Whether you like this idea or not, it could be the reason why your ex wants to keep you in their life. Being in a relationship where they won’t need to commit to you will give them the freedom to see and date other people, which is an opportunity many would like to take.
If your ex has told you that they want to be friends with you so badly, perhaps the reason for this is not that they miss your company, want to hang out with you every day, or want to rekindle the relationship. Instead, they might want to be friends with you because they don’t want to live their life thinking that you hold grudges against them or that you believe they feel about you this way.
Cutting off contact with an ex may be a difficult thing to do, especially if you’re still trying to come to terms with a breakup. However, going no contact is the most effective and quickest way to get over a breakup and move on with your life. So, here are 6 reasons why cutting all ties with your ex is a good idea:
Whether the breakup was messy or friendly and respectful, sadness, disappointment, regret, and anger are common emotions we experience following a breakup. And the truth is that it’s difficult to deal with these negative emotions if you still keep in touch with your ex.
Cutting all ties with your ex after a breakup will help you heal, get them out of your soul and mind, and move on with your life way faster.
Your relationship most likely ended because it was broken, and things between you and your ex didn’t function the way they should have. Being in this type of relationship can easily diminish your self-esteem and cause you to have a negative outlook on life.
Letting go of your ex means letting go of all the complaints about them and the disappointment and negativity you had to endure while in a relationship with them. Once these are out of your life, you’ll be able to perceive the world and life positively and boost your self-esteem.

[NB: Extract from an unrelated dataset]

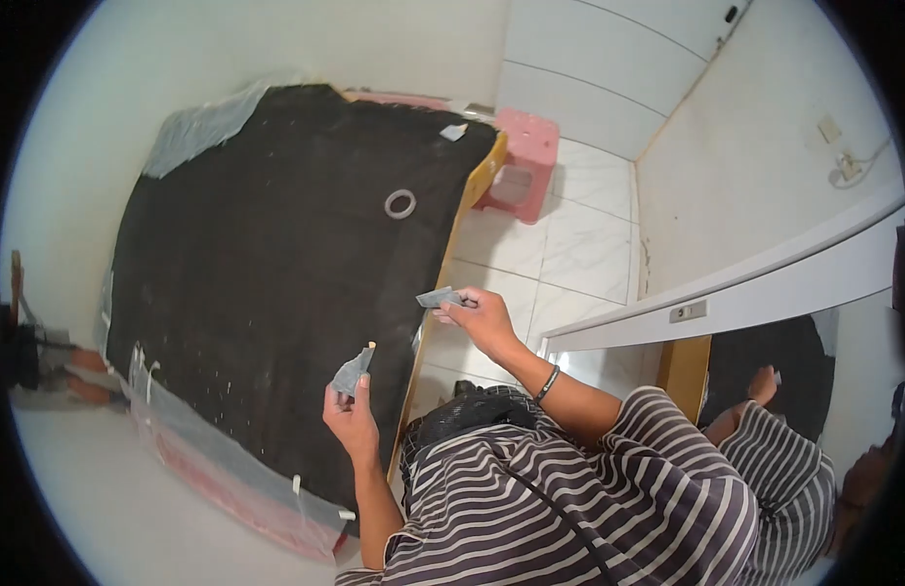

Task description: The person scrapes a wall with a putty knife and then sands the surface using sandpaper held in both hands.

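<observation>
Over black covering (286,225), two uneven gray pieces (352,372)

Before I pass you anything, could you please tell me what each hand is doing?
Left hand: closed on a ragged grey piece.
Right hand: closed on a second grey piece.

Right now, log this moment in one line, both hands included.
left hand: holding grey piece | right hand: holding second grey piece | hands: apart | roll: on black surface | pink stool: on tiled floor
</observation>
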The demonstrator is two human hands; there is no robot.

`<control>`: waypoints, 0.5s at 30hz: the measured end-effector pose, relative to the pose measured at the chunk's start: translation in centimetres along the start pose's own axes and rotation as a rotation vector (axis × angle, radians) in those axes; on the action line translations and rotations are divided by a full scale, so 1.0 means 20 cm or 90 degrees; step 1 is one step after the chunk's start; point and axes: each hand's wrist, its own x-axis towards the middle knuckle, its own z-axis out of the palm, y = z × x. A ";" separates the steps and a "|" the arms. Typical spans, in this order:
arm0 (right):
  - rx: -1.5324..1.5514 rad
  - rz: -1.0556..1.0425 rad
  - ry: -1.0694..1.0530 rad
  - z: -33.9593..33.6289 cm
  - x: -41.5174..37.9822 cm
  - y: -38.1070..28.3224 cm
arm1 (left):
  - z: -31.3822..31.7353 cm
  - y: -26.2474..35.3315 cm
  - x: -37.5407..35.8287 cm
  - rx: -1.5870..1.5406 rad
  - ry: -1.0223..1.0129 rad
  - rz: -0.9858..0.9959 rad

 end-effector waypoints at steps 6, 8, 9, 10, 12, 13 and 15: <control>0.049 -0.016 0.185 -0.39 0.04 -0.02 | 0.33 -0.03 0.39 0.038 -0.136 0.001; 0.078 0.002 0.236 -0.51 0.06 0.06 | 0.48 -0.05 0.49 0.007 -0.165 0.014; 0.097 0.003 0.259 -0.55 0.06 0.10 | 0.53 -0.05 0.53 -0.025 -0.174 0.015; 0.108 0.005 0.282 -0.59 0.07 0.09 | 0.60 -0.06 0.57 -0.057 -0.182 0.017; 0.134 0.006 0.327 -0.66 0.13 0.03 | 0.74 -0.07 0.65 -0.098 -0.213 0.003; 0.137 -0.003 0.342 -0.69 0.19 0.00 | 0.81 -0.08 0.69 -0.117 -0.231 -0.004; 0.145 -0.025 0.376 -0.78 0.33 -0.08 | 0.99 -0.11 0.78 -0.130 -0.265 -0.012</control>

Not only cutting off contact with your ex will help you heal faster, but it’ll also help you achieve emotional clarity more quickly, which, in turn, will help you determine what steps you should take next.
Achieving emotional clarity can also help you become more aware of your deepest emotions and decide what qualities you’re exactly looking for in a partner and what kind of relationship you want to be in in the future.

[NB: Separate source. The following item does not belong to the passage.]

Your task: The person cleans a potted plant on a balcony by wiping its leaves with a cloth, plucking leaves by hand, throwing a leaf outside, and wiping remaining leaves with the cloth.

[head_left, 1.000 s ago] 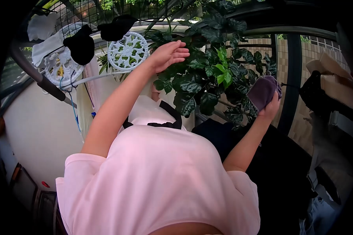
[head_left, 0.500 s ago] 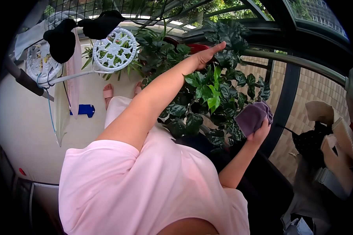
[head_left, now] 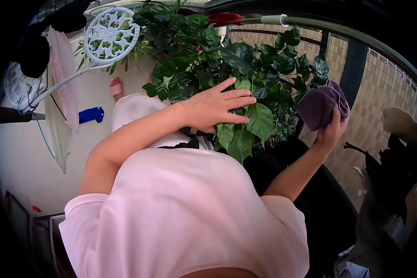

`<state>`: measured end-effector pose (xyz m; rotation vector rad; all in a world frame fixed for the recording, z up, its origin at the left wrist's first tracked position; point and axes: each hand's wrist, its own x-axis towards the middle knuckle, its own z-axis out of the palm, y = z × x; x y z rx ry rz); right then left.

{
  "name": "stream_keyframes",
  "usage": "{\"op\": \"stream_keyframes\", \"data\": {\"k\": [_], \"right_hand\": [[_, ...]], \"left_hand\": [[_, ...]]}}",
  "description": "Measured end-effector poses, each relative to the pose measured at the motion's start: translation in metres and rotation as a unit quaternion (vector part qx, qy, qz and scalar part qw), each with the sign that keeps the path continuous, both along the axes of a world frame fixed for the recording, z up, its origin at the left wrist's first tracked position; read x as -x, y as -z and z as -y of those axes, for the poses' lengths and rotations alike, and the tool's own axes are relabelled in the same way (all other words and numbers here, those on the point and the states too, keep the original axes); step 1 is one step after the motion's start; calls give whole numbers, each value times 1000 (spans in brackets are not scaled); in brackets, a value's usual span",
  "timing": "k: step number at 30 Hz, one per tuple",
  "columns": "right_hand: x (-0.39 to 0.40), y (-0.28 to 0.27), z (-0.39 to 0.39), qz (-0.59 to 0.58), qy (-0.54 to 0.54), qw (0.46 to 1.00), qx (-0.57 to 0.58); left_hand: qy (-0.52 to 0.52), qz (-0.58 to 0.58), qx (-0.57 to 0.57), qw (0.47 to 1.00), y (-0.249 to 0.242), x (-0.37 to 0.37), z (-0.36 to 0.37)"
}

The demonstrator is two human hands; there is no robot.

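My left hand (head_left: 215,109) rests over the leaves of a leafy green plant (head_left: 259,123), back of the hand up and fingers spread. Large light-green leaves hang just beyond and below its fingertips. In my right hand (head_left: 331,132) is a folded purple cloth (head_left: 317,109), gripped near its lower right side. The cloth sits beside the plant's right edge, in front of the tiled wall.
A metal rail (head_left: 338,28) runs behind the plant. On the left are a white ornate metal disc (head_left: 111,36) on a rod, hanging pink cloth (head_left: 64,78) and a blue item (head_left: 91,115) on the floor. Dark and beige garments (head_left: 401,125) are at the right.
My left hand has come down and back from the upper leaves to the nearer leaves, its fingers now spread. My right hand has shifted right and up with the cloth. The view has tilted.
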<state>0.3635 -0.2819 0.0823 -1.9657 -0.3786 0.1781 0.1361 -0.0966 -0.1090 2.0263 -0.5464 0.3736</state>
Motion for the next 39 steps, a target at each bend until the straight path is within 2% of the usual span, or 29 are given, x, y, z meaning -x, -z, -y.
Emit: {"op": "stream_keyframes", "data": {"k": [1, 2, 7, 10, 12, 14, 15, 17, 18, 20, 21, 24, 26, 28, 30, 32, 34, 35, 36, 38, 39], "right_hand": [[-2, -1, -5, 10, -12, 1000, 17], [-5, -1, -9, 15, -26, 999, 23], [-2, 3, -31, 9, -67, 998, 20], [-2, 4, -41, 54, -53, 995, 72], [-15, -3, -44, 191, -4, 950, 247], [-36, -16, -42, 289, 30, 859, 421], [-48, -23, -35, 276, 22, 808, 520], [-80, -23, -11, 174, -52, 763, 620], [-88, -17, -1, 121, -88, 733, 664], [-81, 1, 8, 109, -79, 708, 693], [-74, 4, 9, 137, -75, 725, 670], [-21, -1, -31, 194, 15, 800, 568], [4, -3, -52, 298, -14, 857, 419], [34, -2, -91, 413, -227, 814, 340], [61, 15, -124, 378, -342, 786, 349], [77, 48, -141, 375, -479, 708, 358], [89, 70, -136, 276, -575, 643, 424], [90, 74, -127, 247, -601, 586, 484], [86, 70, -116, 215, -594, 563, 533], [72, 42, -100, 175, -543, 648, 504], [62, 25, -91, 131, -496, 713, 478]], "left_hand": [[3, -9, -21, 1000, 1, 5, 1], [15, -25, 7, 1000, 0, 10, 0], [-50, -16, 38, 998, 10, 22, 4], [-61, -20, 50, 997, 12, 27, 4], [-50, -32, 46, 997, 13, 28, 1], [-56, -27, 45, 997, 14, 29, 0], [-58, -26, 45, 997, 14, 30, 1], [-79, -13, 13, 997, 14, 31, 1], [-89, -6, -4, 996, 13, 32, 2], [-119, 24, -47, 992, 14, 32, 6], [-136, 38, -72, 987, 15, 31, 6], [-181, 77, -47, 979, 13, 28, 10], [-187, 78, -52, 978, 11, 27, 12], [-192, 78, -63, 976, 9, 26, 15], [-184, 81, -68, 977, 7, 26, 16], [-180, 86, -76, 977, 8, 25, 16], [-148, 56, -66, 985, 10, 25, 14], [-130, 43, -60, 989, 11, 24, 13], [-123, 39, -59, 990, 12, 24, 14], [-110, 33, -53, 992, 15, 27, 16], [-106, 24, -29, 994, 19, 26, 19]]}}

It’s sad that many people stop doing activities and practicing hobbies they enjoyed before they got into a relationship. Many people tend to forget their likes, interests, desires, and passions in a relationship. They get accustomed to living life in their comfort zone and forget about essential parts of their lives.
Cutting all ties with your ex will give you more energy and time to commit to pursuing your goals, do things you’ve always wanted to do, practice hobbies you’ve always wanted to try, and go to places you’ve always wanted to visit. Once you let go of your ex, you’ll quickly realize that your life without a partner can be so beautiful, sweet, and meaningful.
When you break up with someone and feel disappointed and sad since the relationship failed, it’s easy to fall into a trap where you’ll constantly remind yourself of the good times and all the beautiful memories you and your ex share while overlooking their flaws.
If you focus too much on your past, you can easily start idealizing your ex and hoping you’ll rekindle the relationship. However, what you need to remember is that just because your relationship was deep and meaningful doesn’t mean you’re supposed to stay together forever, and loving someone doesn’t mean they’re right for you.
Cutting all ties with your ex will make it easier for you to find and fall in love with someone who’s right for you. Someone who deserves your attention and love and is more than willing to commit to you.
However, if you don’t get rid of the emotional baggage from your past relationship, every romantic relationship you might be in in the future is bound to fail.